Methodology Research Question The theoretical proposition that EI increases with education served as the underpinning for the following research question. Specifically, this study examined the impact of extended nursing education as the “dosage” on the rate of raising EI in nursing students. The definition of dosage was exposure to a curriculum directed specifically toward professional values and caring of the patient. The implication is that a higher dosage of curriculum within a baccalaureate nursing program ought to have a positive effect on change in a student's EI level. This article focuses on the following research question from the greater study: • Does baccalaureate level nursing education predicated upon The Essentials of Baccalaureate Education for Professional Nursing Practice (AACN, 1998) increase an individual's level of EI at a higher rate than general education as operationalized by abilities defined by Mayer and Salovey's (2004) four-branch abilities model? Research Design. The research design utilized a quasiexperimental between-groups comparison research design that functioned as a quasi-longitudinal study to examine the hypothesis and research question. Quasiexperimental research design uses control and experimental groups that are available to a researcher (Creswell, 2003). Two academic majors (education and nursing) were divided into four groups to represent a premajor group and a senior major group in each discipline. The experimental group was composed of a group of seniorlevel college students completing a nursing major. The educational major was chosen as a comparison college program because of similar demographic and social characteristics between those studying education and nursing. Nursing education served as the treatment applied to the experimental group. The dependent variable was the level of EI as measured by the most current version of the MSCEIT (Mayer et al., 2003). Figure 1 depicts the theoretical relationships of the variables. Three Midwestern universities (two public and one private) were included as sites for research subjects. All three universities supported programs within their organizational structures that included colleges or departments of nursing and teacher education. Institutional review

board (IRB) from each of the universities approved the study prior to recruitment. North Central Association Commissions on Institutions of Higher Education accredited all three universities. The Commission Collegiate Nursing Education accredited all three nursing programs, and the National Council for Accreditation of Teacher Education accredited the education major programs. It is noteworthy to mention that there was a possibility that characteristics between the two professional majors might differ based on admission tests and course preadmission criteria differences. The grade point average (GPA) admission criteria of the three institutions ranged from 2.50 to 3.0 out of a 4.0 system. In reality, all of these programs had more applicants than available slots for student admissions, which may have served to inflate the average GPA of the senior nursing.

Subject Recruitment and Protection Following IRB approval from each institution involved, a third party at each university and within each department recruited subjects by e-mail. This method was utilized because it was assumed that a familiar person might increase student response to the invitation to participate. Informed consent was provided in the invitation e-mail that was sent by the contact person, and again, consent was assumed when an individual participated by submitting data. Recruitment and data collection occurred over two semesters to obtain a sufficient sample size. Unfortunately, because of the third-party recruitment method, the researcher was unable to determine response rate.
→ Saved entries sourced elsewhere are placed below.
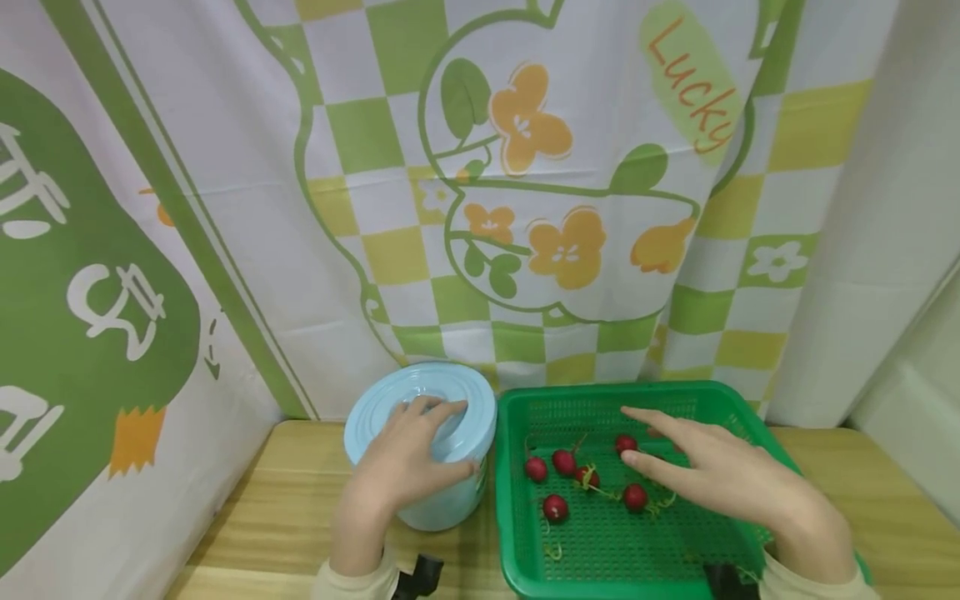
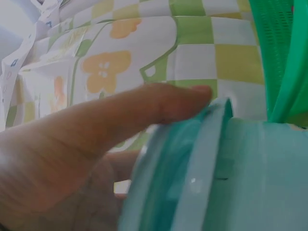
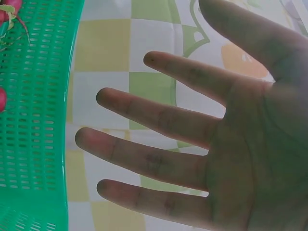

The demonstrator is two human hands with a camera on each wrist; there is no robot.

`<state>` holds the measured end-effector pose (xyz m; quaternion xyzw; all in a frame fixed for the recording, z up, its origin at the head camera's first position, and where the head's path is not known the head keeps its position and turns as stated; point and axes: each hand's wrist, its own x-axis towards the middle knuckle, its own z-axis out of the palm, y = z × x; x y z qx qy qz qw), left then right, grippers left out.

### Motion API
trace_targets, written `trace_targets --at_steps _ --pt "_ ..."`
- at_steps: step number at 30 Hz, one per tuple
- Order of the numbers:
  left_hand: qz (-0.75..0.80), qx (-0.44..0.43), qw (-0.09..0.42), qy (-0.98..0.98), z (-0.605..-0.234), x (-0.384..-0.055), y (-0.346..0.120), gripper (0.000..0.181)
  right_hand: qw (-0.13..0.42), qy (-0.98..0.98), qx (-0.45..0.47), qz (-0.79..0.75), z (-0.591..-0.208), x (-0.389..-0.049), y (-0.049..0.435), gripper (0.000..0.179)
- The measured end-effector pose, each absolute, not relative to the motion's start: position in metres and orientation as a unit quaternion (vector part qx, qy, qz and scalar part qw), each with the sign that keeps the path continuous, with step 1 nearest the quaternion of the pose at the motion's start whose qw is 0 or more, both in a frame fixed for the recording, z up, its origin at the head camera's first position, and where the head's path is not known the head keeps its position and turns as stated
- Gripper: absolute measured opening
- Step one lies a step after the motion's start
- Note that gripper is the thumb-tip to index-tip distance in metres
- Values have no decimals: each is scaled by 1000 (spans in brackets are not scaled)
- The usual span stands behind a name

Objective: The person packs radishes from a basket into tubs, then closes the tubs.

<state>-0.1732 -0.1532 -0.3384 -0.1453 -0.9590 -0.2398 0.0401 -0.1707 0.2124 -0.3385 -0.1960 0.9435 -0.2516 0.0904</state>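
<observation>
Fingers are held spread: left hand over blue lid, lower centre; right hand above radish basket, lower right. Reaching seems in hand; gripping is called for.

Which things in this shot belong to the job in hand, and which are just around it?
Likely part of the job:
Light blue tub, the left hand at its lid
Green basket, the right hand spread above it
Red radishes, lying in the basket

Just around it:
Patterned cloth, hanging behind
Wooden table, under the tub and basket
Black wrist gear, on both wrists
</observation>
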Motion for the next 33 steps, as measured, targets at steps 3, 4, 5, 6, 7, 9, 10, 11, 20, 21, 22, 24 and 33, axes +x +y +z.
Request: trace_targets --at_steps 3,4,5,6,7,9,10,11,20,21,22,24,33 --pt "-254 -156 56 -953 -336 -174 -156 67 96 944 -195 -249 -340 -171 212 72" --pt "-257 -158 62 -951 -336 -174 -157 65 96 944 -196 -248 -340 -172 213 72" --pt "-261 -159 65 -950 -335 -174 -158 64 97 944 -197 -247 -341 -172 213 72" --pt "-267 -164 70 -947 -335 -175 -159 62 95 944 -199 -245 -341 -172 213 71" --pt "-274 -169 75 -944 -334 -175 -159 60 94 944 -200 -244 -342 -173 213 71" --pt "-290 -178 88 -936 -332 -175 -161 55 91 945 -201 -241 -342 -173 214 70" --pt "-294 -181 97 -933 -331 -174 -162 51 90 945 -201 -240 -342 -174 215 70" --pt "-297 -186 106 -930 -330 -174 -162 48 91 945 -200 -241 -342 -174 215 69" --pt "-233 -182 277 -914 -319 -160 -163 34 99 944 -197 -247 -341 -173 216 68" --pt "-227 -174 298 -911 -319 -160 -164 33 100 944 -197 -247 -340 -173 215 67" --pt "-223 -165 315 -908 -319 -160 -166 32 101 943 -197 -248 -340 -173 215 67" --pt "-215 -147 347 -901 -321 -163 -172 31 103 942 -197 -250 -339 -173 216 67" --pt "-241 7 498 -833 -334 -189 -222 15 109 941 -198 -253 -340 -173 216 66"
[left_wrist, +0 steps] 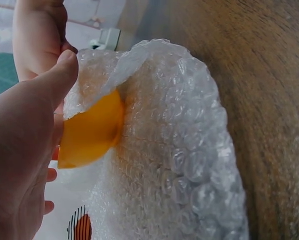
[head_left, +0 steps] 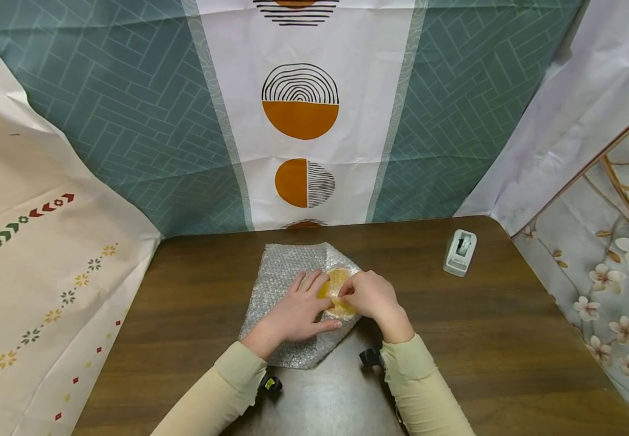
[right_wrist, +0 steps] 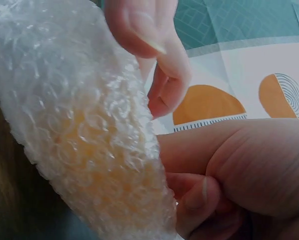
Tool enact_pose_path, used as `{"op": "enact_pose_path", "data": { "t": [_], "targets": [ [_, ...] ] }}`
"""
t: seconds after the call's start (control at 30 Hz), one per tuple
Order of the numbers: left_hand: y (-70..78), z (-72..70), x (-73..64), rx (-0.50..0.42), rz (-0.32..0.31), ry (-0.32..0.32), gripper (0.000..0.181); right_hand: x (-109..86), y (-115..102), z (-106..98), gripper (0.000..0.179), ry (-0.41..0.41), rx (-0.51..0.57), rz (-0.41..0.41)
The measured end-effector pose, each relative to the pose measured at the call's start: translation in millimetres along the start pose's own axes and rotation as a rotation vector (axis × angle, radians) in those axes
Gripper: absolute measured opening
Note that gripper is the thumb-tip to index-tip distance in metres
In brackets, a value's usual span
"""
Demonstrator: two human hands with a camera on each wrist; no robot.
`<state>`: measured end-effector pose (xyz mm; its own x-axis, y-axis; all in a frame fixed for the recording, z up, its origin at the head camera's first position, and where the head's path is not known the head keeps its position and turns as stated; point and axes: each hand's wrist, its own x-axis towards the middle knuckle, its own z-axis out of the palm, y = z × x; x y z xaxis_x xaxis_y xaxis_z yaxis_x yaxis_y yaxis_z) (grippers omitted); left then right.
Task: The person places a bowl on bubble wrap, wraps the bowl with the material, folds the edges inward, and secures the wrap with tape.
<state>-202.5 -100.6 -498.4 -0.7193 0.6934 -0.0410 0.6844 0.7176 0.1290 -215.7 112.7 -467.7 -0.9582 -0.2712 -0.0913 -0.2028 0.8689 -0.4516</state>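
A sheet of bubble wrap point(head_left: 282, 269) lies on the table, its right corner folded over a smooth, round, yellow-orange thing point(left_wrist: 92, 132) with a curved side like a bowl's. From the left wrist, part of that yellow-orange side shows bare under the lifted wrap edge; from the right wrist it only glows through the bubbles. My left hand point(head_left: 299, 310) rests with fingers spread at the left side of the round thing, thumb towards me. With bent fingers my right hand point(head_left: 373, 297) pinches the folded flap of wrap over the round thing.
A white tape dispenser point(head_left: 460, 253) stands at the back right of the brown wooden table point(head_left: 194, 303). Patterned cloths hang behind the table and along both sides. A grey, shiny surface point(head_left: 331, 402) lies in front of the wrap, between the forearms.
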Motion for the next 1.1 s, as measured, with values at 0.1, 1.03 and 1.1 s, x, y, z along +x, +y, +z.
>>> {"op": "enact_pose_path", "data": {
  "t": [0.1, 1.03, 1.1],
  "targets": [
    [-0.6, -1.9, -0.6, -0.006, 0.008, 0.003, 0.061, 0.0, -1.9, 1.2, 0.008, -0.002, -0.020, 0.011],
    [-10.5, -6.6, -3.6, -0.017, 0.011, 0.035, 0.057, 0.4, -11.0, 10.8, 0.013, -0.008, -0.172, -0.020],
    [-9.1, -7.4, -2.9, -0.022, 0.013, 0.026, 0.057, -2.4, -11.0, 10.6, 0.016, -0.032, -0.201, -0.034]
  ]
}}
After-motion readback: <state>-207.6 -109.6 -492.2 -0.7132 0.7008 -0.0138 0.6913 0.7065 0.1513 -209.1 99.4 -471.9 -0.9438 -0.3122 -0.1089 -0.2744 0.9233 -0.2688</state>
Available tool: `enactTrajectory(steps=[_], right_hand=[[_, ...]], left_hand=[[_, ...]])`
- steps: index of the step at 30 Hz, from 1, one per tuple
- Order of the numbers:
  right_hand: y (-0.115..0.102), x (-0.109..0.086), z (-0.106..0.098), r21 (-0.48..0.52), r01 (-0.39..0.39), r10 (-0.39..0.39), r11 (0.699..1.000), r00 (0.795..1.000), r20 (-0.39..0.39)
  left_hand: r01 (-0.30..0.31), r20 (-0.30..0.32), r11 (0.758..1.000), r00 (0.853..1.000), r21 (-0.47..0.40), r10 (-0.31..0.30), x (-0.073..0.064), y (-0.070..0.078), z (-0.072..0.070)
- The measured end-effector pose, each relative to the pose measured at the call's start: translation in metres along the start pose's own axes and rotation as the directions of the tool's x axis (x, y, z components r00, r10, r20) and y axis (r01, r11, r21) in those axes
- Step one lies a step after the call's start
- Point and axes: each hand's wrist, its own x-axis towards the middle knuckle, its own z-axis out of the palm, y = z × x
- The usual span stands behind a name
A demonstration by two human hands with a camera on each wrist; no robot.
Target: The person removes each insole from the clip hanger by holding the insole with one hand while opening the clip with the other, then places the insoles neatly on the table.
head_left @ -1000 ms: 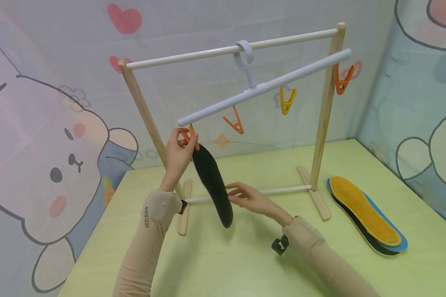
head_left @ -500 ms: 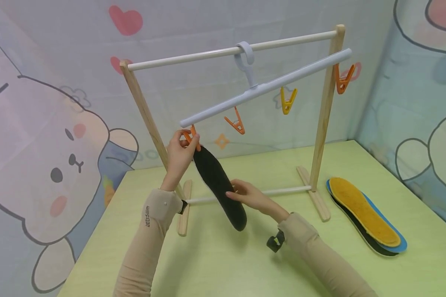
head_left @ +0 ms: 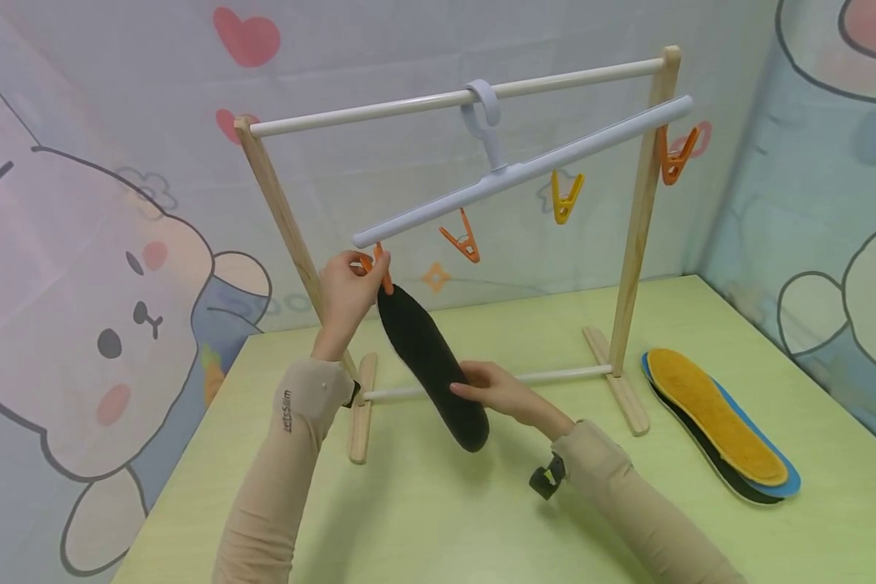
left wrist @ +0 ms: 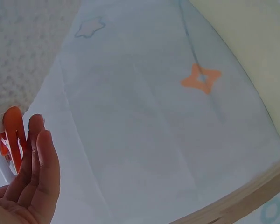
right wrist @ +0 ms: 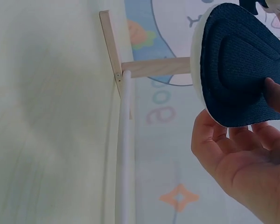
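A black insole (head_left: 427, 357) with a pale underside slants down from an orange clip (head_left: 387, 280) at the low left end of the white hanger (head_left: 504, 174). My left hand (head_left: 348, 296) pinches that clip at the top of the insole. Lower down, my right hand (head_left: 500, 393) grips the insole's right edge, thumb on the dark face and fingers behind, as the right wrist view shows on the insole (right wrist: 238, 65). In the left wrist view, the orange clip (left wrist: 14, 133) sits at the insole's pale underside (left wrist: 28, 51), beside my fingers.
The hanger hooks over the rack's white top bar (head_left: 380, 107), tilted up to the right. Another orange clip (head_left: 467, 243), a yellow clip (head_left: 564, 203) and a far-right orange clip (head_left: 675, 162) hang from it. On the table's right side lie stacked insoles, yellow on top (head_left: 715, 414).
My right hand has gone from beside the insole to gripping its edge. The insole's lower end has swung to the right. My left hand stays at the clip.
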Motion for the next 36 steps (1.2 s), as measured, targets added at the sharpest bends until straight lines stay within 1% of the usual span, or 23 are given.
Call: enactTrajectory(steps=[8,11,16,20,26,36], right_hand=[[0.005,-0.002,-0.001,0.046,-0.045,0.045,0.998,0.999,0.007],[0.009,-0.003,-0.002,0.061,-0.049,0.049,0.997,0.999,0.002],[0.009,-0.005,-0.003,0.077,-0.03,0.03,0.997,1.0,0.003],[0.007,-0.007,-0.003,0.094,-0.034,0.034,0.995,0.999,-0.001],[0.008,-0.01,-0.004,0.116,-0.054,0.055,0.992,0.999,0.003],[0.01,-0.013,-0.003,0.131,-0.064,0.064,0.989,0.998,0.008]], left_hand=[[0.044,0.009,0.999,0.999,0.022,-0.044,-0.001,0.004,-0.003],[0.055,0.005,0.998,0.998,0.002,-0.055,-0.002,0.004,-0.003],[0.062,0.001,0.998,0.998,-0.017,-0.062,-0.003,0.005,-0.002],[0.053,-0.006,0.999,0.999,0.008,-0.053,-0.003,0.006,-0.002],[0.024,0.002,1.0,1.0,0.005,-0.024,-0.006,0.007,-0.002],[-0.007,-0.026,1.0,1.0,0.026,0.007,-0.007,0.011,0.0]])
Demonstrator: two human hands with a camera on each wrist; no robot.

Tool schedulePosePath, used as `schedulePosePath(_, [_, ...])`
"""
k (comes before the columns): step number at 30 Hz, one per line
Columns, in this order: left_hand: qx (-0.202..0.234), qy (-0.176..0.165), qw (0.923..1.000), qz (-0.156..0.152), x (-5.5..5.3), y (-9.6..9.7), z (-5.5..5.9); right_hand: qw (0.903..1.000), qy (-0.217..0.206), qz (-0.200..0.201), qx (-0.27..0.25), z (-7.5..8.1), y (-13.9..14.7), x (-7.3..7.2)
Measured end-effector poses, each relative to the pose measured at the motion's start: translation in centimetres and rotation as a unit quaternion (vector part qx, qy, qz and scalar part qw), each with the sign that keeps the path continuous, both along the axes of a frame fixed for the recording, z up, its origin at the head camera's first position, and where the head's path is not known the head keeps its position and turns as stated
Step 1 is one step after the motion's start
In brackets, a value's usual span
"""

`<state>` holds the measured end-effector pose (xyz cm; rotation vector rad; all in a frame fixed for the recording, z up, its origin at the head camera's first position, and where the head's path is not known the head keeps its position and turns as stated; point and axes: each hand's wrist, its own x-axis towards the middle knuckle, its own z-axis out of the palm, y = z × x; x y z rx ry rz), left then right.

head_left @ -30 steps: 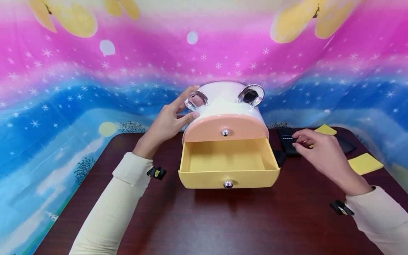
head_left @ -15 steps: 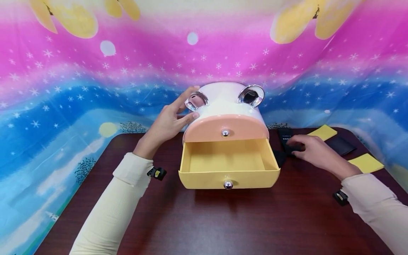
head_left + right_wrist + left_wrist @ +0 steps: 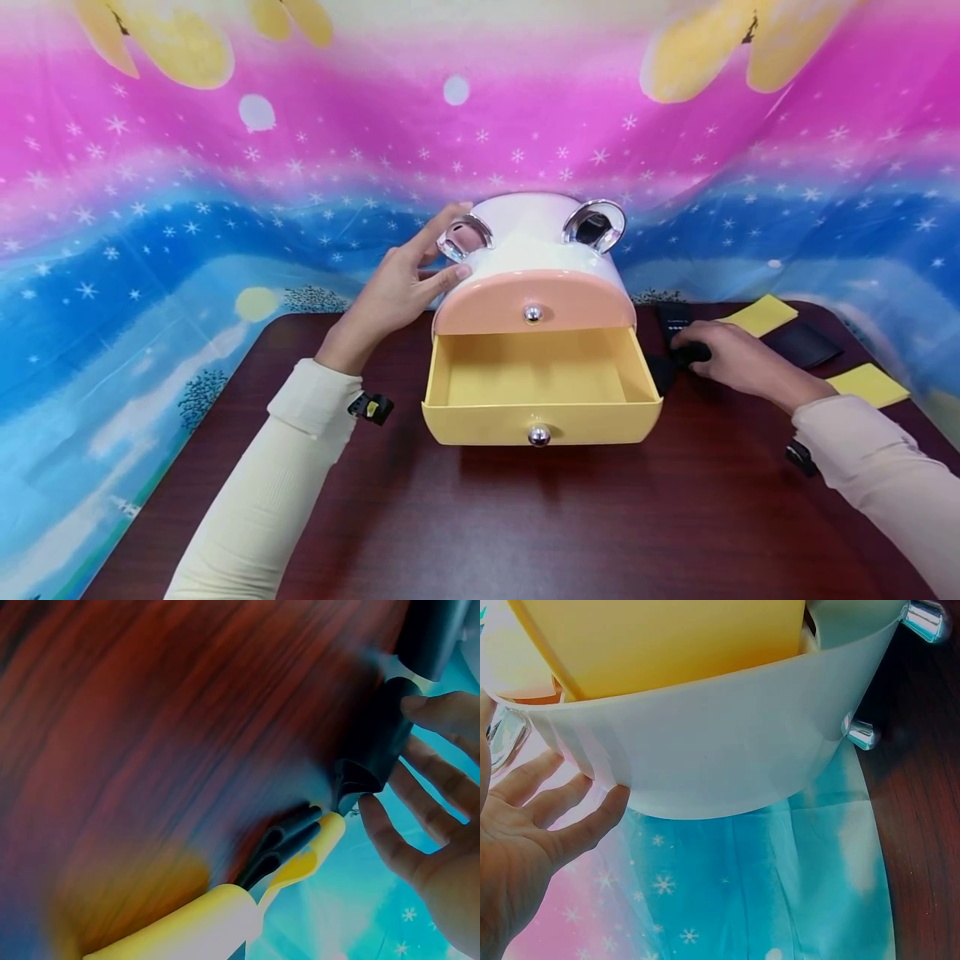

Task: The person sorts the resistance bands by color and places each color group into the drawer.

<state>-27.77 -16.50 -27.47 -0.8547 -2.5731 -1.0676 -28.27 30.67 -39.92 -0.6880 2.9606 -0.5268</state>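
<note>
A white drawer box (image 3: 525, 229) with a rounded top and two shiny ears stands mid-table. Its peach upper drawer (image 3: 487, 300) is closed and the yellow lower drawer (image 3: 480, 425) is pulled far out, its inner floor showing. My left hand (image 3: 393, 287) rests on the box's left side, thumb in front of the left ear, the other fingers behind; in the left wrist view spread fingertips (image 3: 615, 796) touch the white wall. To the right, my right hand (image 3: 738, 358) pinches a black folded item (image 3: 379, 735) between thumb and fingers, low over the table.
Behind the right hand lies a flat black piece with small print (image 3: 673, 315). Two yellow folded pieces (image 3: 870, 385) and a black one (image 3: 806, 343) lie further right. A patterned cloth (image 3: 375, 108) hangs behind the dark wooden table (image 3: 525, 525).
My right hand has moved down and left onto the black folded item, and its fingers have closed on it. The left hand and the drawer box have stayed in place.
</note>
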Motion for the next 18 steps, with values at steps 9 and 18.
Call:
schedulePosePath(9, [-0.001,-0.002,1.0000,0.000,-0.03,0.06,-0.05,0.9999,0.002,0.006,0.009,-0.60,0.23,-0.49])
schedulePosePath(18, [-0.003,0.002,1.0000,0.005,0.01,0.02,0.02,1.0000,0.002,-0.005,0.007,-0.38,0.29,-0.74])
Study Design The study design used convenience sampling of college students representing both genders from one of the three previously described universities. The design divided the sample, and four groups were formed based on the level of college study at which each participant claimed to be. • Control group 1 included students with a declared interest in an education major, but without being officially admitted to the major (n = 37). • Control group II was composed of college-level senior students completing a bachelor's degree in education (n = 28). • Control group 3 was incoming with a declared interest in a nursing major, but without official admission to the major (n = 119). Neither Group 1 nor Group 3 had any professional courses beyond a brief career exploratory course. • Group 4 was designated as the experimental group and was composed of students who were completing a bachelor's degree in nursing (n = 67). The contact person e-mailed an invitation to participate to students within the specific institution and program. The e-mail contained links to the demographic questionnaire. The participants received a 16-digit identifier to link the demographic data and MSCEIT scores of each individual.

THE IMPACT OF NURSING EDUCATION ON DEVELOPMENT OF EMOTIONAL INTELLIGENCE

515

Figure 1. Theoretical relationship of variables.

Demographic data collection included level of college, discipline of study or intended study, selfreported GPA, age, gender, prior knowledge of EI, and previous health care experience. GPA was an important variable to explore because cognitive processing of emotional information has been shown to be related to general intelligence (Mayer & Salovey, 2004). Likewise, the potential influence of age was important to control for because EI has been found to increase with age (Mayer, Caruso, & Salovey (1999). By using GPA, age, and gender, as well as level in college and choice of major, the design attempted to identify and predict the strongest relationships between these independent variables with the dependent variable of EI and provide for control of potential of differences between the groups. The level of EI was measured through the current version of the MSCEIT, which is a 141-item scale that is designed to measure eight task scores, four distinct branches, two areas, and total scores of EI (Mayer et al., 2003). The MSCEIT developers recommended test interpretation at the full-scale, area, and branch labels for the highest level of reliability and validity (Mayer et al., 2003). Various studies have demonstrated that the MSCEIT has demonstrated reliability and validity particularly at the total EI score level (r = .93), the experiencing area level (r = .90), and strategic area level (r = .88). The branch level, although some demonstrated slightly lower reliabilities, is sufficient: (a) perceiving emotions (r = .91), (b) facilitating thought with emotion (r = .79), (c) understanding emotions, and (d) managing emotions (r = .83; Mayer et al., 2003).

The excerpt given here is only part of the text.